Published in final edited form as: J Struct Biol. 2009 May 27;167(3):216–219. doi: 10.1016/j.jsb.2009.05.005

The elastic modulus of Matrigel™ as determined by atomic force microscopy

Shauheen S Soofi a, Julie A Last a, Sara J Liliensiek a, Paul F Nealey b, Christopher J Murphy a,*
PMCID: PMC2747304  NIHMSID: NIHMS120295  PMID: 19481153

Abstract

Recent studies indicate that the biophysical properties of the cellular microenvironment strongly influence a variety of fundamental cell behaviors. The extracellular matrix’s (ECM) response to mechanical force, described mathematically as the elastic modulus, is believed to play a particularly critical role in regulatory and pathological cell behaviors. The basement membrane (BM) is a specialization of the ECM that serves as the immediate interface for many cell types (e.g. all epithelial cells) and through which cells are connected to the underlying stroma. Matrigel is a commercially available BM-like complex and serves as an easily accessible experimental simulant of native BMs. However, the local elastic modulus of Matrigel has not been defined under physiological conditions. Here we present the procedures and results of indentation tests performed on Matrigel with atomic force microscopy (AFM) in an aqueous, temperature controlled environment. The average modulus value was found to be approximately 450 Pa.. However, this result is considerably higher than macroscopic shear storage moduli reported in the scientific literature. The reason for this discrepancy is believed to result from differences in test methods and the tendency of Matrigel to soften at temperatures below 37° C.

Keywords: Matrigel, extracellular matrix, modulus, atomic force microscopy (AFM)

Introduction

Cells actively sense and respond to both chemical and physical stimuli in their surrounding microenvironments. Cellular responses to chemical stimuli have been studied for many years, but a number of recent reports suggest that biophysical cues such as substrate topography (Flemming et al., 1999; Karuri et al., 2004; Teixeira et al., 2006) and compliance (Discher et al., 2005; Flanagan et al., 2002; Pelham and Wang, 1997) play an important role in both normal and pathological behaviors.

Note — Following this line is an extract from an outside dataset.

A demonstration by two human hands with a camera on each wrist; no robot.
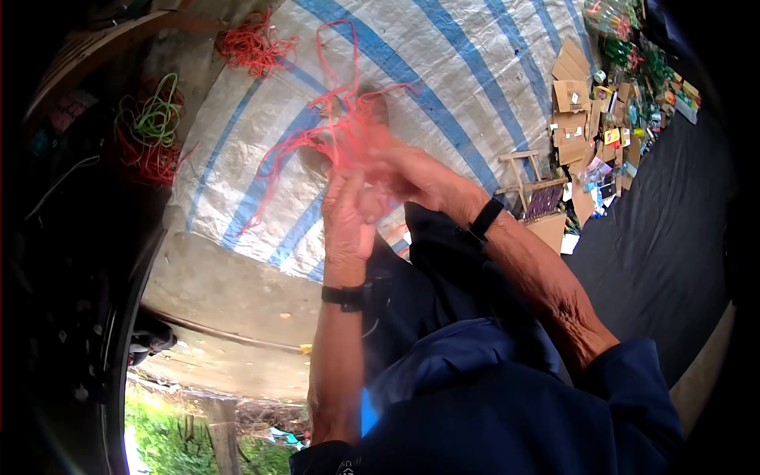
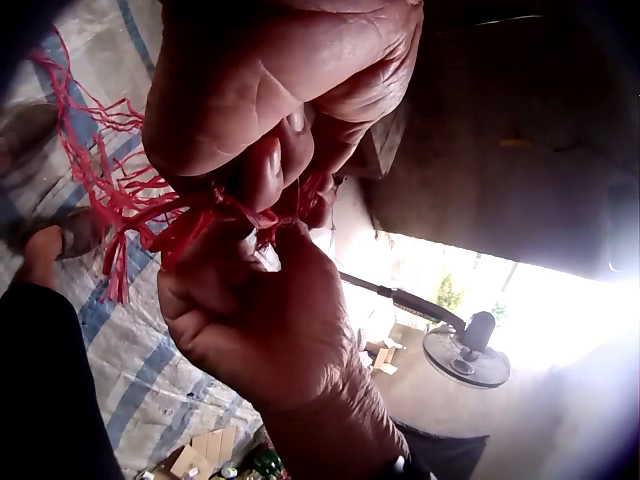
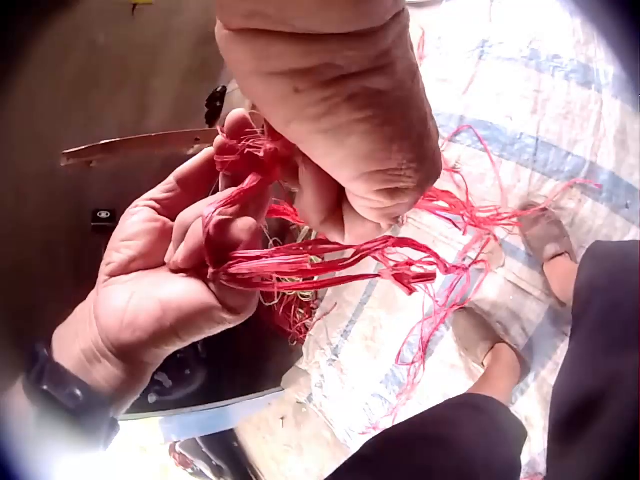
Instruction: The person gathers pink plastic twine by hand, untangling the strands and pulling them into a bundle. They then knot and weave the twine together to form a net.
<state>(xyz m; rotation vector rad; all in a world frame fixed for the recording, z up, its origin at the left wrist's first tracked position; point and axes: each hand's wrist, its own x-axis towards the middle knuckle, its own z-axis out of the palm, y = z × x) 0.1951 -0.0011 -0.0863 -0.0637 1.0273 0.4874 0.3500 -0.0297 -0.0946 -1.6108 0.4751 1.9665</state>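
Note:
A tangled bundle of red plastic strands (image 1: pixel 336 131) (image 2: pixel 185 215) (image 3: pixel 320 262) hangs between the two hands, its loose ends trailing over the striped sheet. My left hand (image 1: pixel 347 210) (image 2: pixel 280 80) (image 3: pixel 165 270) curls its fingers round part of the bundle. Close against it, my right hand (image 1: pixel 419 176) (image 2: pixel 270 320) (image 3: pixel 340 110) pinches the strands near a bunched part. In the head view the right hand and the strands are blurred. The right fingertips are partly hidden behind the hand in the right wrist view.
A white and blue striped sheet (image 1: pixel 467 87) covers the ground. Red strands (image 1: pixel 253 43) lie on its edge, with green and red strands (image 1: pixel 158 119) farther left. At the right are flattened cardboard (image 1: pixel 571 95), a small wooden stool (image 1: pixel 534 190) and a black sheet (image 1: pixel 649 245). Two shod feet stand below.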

Stem cell lineage specification (Engler et al., 2006), malignant behavior in mammary gland epithelia (Paszek et al., 2005), and fundamental cell behaviors such as migration (Pelham and Wang, 1997; Wong et al., 2003), proliferation (McDaniel et al., 2007; Thompson et al., 2005), and differentiation (Boontheekul et al., 2007; Peyton et al., 2006) have been shown to be affected by substrate compliance. These studies collectively imply that extracellular matrix (ECM) compliance acts as a homeostatic regulator of normal tissue function. This finding directly applies to the biocompatibility of implantable prosthetic devices, the efficacy of tissue engineering processes, and the relevance of cell culture studies. Therefore, it has become apparent that mechanical characterization of the cellular microenvironment, both in its natural state and in the laboratory, is increasingly necessary to develop a more complete description of biological systems.

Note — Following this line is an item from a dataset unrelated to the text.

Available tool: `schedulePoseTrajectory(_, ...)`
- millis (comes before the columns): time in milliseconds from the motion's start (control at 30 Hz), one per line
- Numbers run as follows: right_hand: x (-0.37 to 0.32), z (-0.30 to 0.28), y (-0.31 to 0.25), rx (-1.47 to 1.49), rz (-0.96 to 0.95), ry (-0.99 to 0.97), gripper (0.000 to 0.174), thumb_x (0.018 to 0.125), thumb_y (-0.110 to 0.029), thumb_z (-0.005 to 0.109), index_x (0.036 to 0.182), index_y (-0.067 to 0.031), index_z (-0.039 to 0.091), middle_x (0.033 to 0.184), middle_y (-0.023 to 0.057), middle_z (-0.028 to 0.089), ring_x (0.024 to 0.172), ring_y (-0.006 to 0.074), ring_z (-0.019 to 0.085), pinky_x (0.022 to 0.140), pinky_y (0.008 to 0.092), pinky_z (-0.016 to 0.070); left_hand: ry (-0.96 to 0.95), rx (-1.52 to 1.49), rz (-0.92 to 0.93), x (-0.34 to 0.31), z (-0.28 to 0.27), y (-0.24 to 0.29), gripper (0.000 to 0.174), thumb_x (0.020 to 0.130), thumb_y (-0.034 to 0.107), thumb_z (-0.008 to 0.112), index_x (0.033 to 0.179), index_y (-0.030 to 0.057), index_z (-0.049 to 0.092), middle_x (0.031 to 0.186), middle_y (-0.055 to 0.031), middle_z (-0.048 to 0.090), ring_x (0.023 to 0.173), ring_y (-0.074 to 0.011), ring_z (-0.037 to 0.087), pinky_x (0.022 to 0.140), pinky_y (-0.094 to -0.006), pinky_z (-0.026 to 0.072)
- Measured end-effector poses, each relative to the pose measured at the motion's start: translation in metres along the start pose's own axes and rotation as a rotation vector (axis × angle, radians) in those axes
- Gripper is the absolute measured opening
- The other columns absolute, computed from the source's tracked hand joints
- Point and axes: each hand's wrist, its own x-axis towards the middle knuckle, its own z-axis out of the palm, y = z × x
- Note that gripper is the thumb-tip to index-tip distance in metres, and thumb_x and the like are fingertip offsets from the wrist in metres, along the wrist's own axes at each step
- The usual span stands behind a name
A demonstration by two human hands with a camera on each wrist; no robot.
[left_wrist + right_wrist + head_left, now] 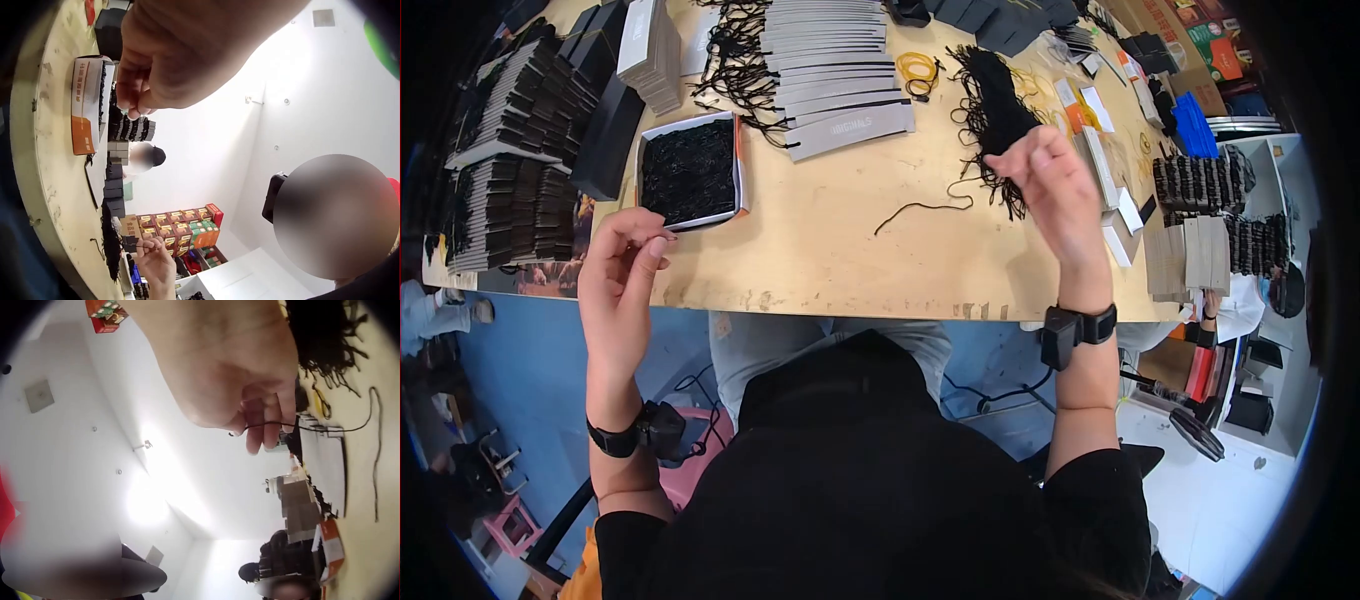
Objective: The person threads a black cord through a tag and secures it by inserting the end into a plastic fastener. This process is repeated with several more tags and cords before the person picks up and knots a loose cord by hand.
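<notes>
My right hand (1055, 190) is raised over the right of the table, pinching a thin black cord (359, 429) between thumb and fingers. The cord's free length (923, 206) trails in a curve on the tabletop. My left hand (620, 275) hovers at the near corner of a white and orange box (742, 165) filled with small black pieces (690, 170). Its thumb and forefinger pinch a tiny dark piece (140, 114), mostly hidden by the fingertips. Close to the right hand lies a bundle of black cords (1000, 105) with loose looped ends.
Grey printed strips with black cords (850, 125) lie in an overlapping row at the back. A yellow cord coil (917, 66) sits beside them. Dark stacks (525, 110) and a pale stack (650, 60) stand left. White boxes (1097, 165) lie at right. The table's front edge (840, 312) runs before my lap.
</notes>
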Motion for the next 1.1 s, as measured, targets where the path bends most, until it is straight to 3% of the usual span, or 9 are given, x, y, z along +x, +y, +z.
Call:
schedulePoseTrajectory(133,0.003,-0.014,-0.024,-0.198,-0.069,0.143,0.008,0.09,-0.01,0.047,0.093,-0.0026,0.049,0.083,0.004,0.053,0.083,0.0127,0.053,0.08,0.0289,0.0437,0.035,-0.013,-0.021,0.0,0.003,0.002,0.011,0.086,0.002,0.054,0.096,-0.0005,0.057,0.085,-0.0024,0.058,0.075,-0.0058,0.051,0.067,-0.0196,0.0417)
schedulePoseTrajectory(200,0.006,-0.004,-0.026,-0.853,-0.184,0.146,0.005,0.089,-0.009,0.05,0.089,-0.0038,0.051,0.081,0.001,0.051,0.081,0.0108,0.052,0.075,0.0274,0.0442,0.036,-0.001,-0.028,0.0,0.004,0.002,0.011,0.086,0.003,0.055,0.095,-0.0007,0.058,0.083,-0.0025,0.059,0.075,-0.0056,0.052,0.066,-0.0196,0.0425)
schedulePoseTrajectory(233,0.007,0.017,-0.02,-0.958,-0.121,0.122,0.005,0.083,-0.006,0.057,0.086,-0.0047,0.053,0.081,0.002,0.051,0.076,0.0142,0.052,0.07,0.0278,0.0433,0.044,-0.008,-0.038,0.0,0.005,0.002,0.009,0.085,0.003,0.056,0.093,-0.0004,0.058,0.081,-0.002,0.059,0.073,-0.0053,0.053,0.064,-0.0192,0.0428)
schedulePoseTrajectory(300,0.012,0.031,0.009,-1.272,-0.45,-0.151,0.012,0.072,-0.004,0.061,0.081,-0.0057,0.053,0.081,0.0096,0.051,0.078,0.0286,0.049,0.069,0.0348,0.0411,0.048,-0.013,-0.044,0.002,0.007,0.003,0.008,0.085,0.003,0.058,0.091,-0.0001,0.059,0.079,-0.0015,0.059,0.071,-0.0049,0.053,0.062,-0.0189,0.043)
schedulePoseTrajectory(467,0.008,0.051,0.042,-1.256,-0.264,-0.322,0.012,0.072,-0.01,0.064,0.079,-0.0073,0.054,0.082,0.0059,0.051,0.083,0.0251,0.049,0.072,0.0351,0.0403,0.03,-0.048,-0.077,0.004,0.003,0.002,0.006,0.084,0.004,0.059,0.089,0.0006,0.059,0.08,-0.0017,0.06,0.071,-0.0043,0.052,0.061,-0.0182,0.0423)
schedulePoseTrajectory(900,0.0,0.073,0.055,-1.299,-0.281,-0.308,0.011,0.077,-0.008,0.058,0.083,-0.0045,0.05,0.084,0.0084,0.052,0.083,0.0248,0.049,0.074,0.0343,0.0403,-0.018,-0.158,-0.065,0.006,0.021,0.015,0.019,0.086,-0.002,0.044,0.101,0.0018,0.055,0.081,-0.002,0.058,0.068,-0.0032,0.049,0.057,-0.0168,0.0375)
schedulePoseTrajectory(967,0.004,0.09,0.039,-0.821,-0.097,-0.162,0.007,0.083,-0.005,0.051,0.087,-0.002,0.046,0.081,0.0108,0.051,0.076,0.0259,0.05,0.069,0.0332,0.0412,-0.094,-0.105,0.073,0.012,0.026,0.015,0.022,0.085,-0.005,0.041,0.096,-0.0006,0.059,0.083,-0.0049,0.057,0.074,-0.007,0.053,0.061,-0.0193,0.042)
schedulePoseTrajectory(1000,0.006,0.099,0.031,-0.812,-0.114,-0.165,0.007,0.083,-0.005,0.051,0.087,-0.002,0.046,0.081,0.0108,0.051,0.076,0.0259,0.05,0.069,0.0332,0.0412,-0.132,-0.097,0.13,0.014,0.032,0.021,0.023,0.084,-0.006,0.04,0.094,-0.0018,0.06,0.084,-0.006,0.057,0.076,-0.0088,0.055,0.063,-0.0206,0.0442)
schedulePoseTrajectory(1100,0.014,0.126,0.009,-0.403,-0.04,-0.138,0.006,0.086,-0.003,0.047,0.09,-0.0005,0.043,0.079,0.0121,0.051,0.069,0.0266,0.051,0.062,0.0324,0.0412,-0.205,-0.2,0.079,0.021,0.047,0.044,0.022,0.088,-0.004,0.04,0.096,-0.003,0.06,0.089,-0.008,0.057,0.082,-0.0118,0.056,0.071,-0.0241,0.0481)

Within the context of environmental cueing of cell behavior, a specialized layer of ECM known as the basement membrane (BM) is of particular interest. The BM is a protein complex consisting mainly of collagens, laminins, nidogen/entactin, and perlecan (LeBleu et al., 2007). It is in direct contact with the basal layer of epithelial and vascular endothelial cells and is a ubiquitous structure found in a wide range of tissues across all vertebrate species. However, experimentation with BMs is complicated by the relative difficulty and expense associated with obtaining and isolating intact, native samples in a laboratory setting. Additionally, the use of primarily isolated basement membranes from native tissues introduces the intrinsic individual variability associated with genetic differences, age and health of the individual organism.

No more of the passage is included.